● Task requirements
Retype the listing exactly as it stands, and keep every image out.
━━━━━━━━━━━━━━━━
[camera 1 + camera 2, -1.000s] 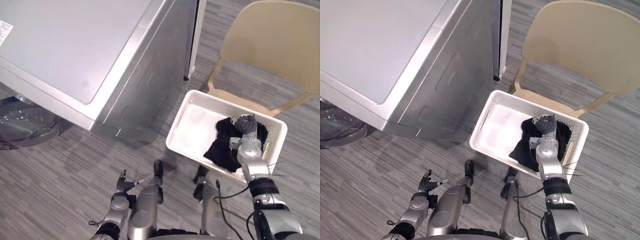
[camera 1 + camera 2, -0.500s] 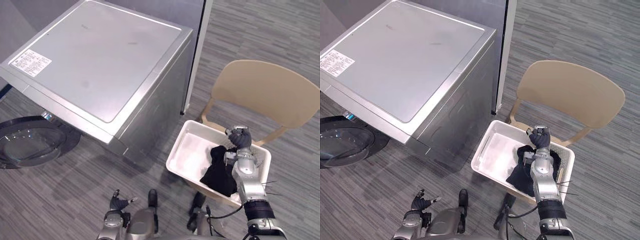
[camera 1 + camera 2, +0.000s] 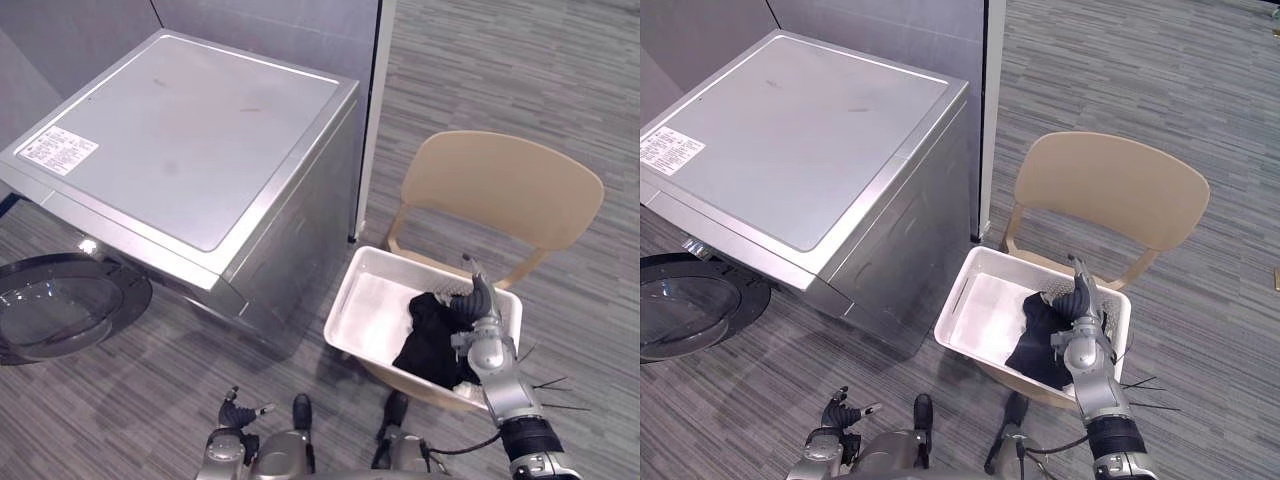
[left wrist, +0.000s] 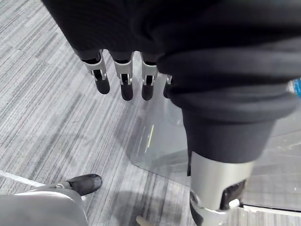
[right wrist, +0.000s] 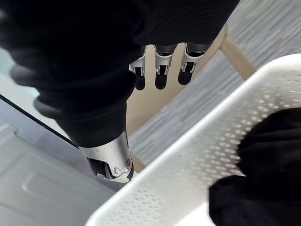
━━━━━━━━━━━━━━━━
● Result for this exercise
[camera 1 + camera 2, -1.000s] 
[camera 1 + camera 2, -0.500s] 
[camera 1 + camera 2, +0.000s] 
[left wrist, +0.000s] 
[right wrist, +0.000s] 

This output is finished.